The 100-gigawatt (GW) energy transition program presents a significant opportunity for Indonesia to capitalize on the low and declining costs of renewable energy. By leveraging its abundant renewable energy resources, Indonesia can reduce its reliance on coal and strengthen its long-term energy security.
The recent Iran conflict has created uncertainty in the global oil and gas market, and its impacts are being felt across Southeast Asia. Energy tariffs have spiked, and fiscal pressure has increased to maintain energy affordability across the region, including in Indonesia.
Despite these challenges, JP Morgan Asset Management ranks Indonesia as the second-most resilient country to oil and gas shocks, citing its diverse energy mix, which comprised coal (41.3%), oil (28.1%), natural gas (14.5%), and new and renewable energy (16.0%) in 2025. The country also maintains substantial domestic energy resources, particularly in coal.
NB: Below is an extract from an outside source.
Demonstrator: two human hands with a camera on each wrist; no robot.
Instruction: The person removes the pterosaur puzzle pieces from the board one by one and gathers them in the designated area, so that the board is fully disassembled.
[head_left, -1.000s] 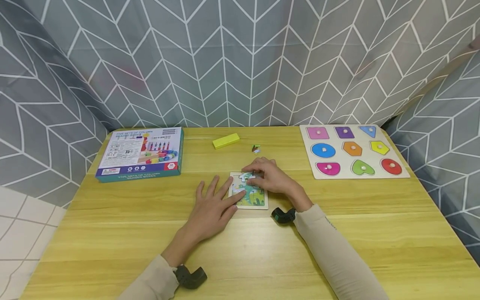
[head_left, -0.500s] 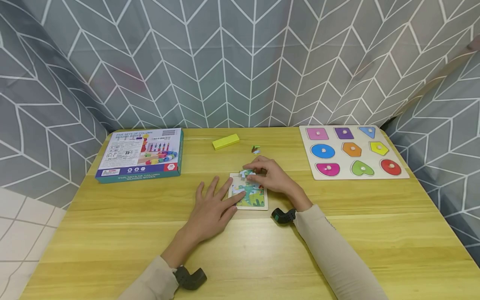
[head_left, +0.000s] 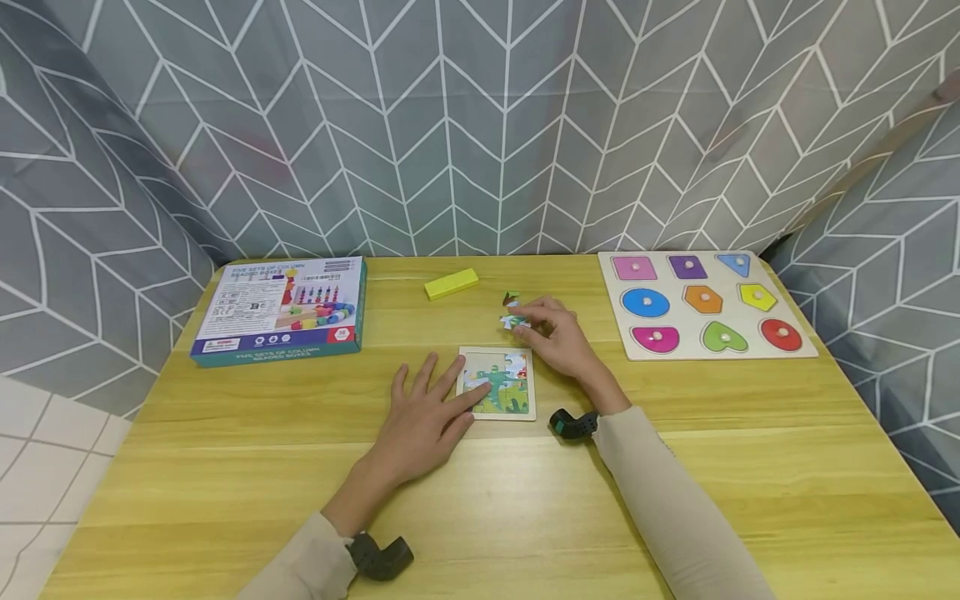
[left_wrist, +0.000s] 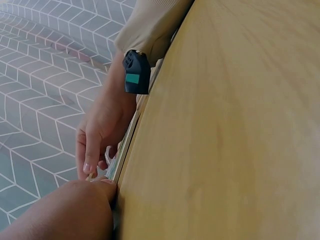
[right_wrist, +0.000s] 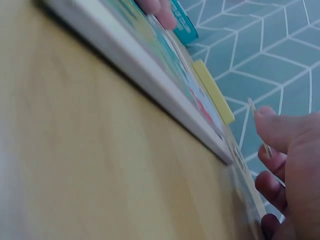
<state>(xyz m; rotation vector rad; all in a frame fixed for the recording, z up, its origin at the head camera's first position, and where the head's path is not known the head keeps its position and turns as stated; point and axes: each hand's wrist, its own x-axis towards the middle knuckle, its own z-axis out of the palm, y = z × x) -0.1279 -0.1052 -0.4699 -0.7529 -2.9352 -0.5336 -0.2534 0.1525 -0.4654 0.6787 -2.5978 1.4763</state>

In 2024, Indonesia’s coal supply reached 803.9 million barrels of oil equivalent (boe), exceeding domestic consumption of 342.7 million boe.
However, these assessments often overlook the true cost of coal-based electricity. Although coal is widely viewed as an abundant and reliable energy source, its full economic cost is often underestimated, raising questions about the extent to which it strengthens Indonesia’s energy security.
The real cost of coal-based electricity
Several critical aspects must be considered when assessing the full cost of coal-based electricity:
1. Exposure to coal price volatility
Reliance on fossil fuels, including coal, leaves Indonesia vulnerable to fluctuations in global commodity prices. Between 2021 and 2026, coal prices experienced significant volatility, creating uncertainty in electricity generation costs.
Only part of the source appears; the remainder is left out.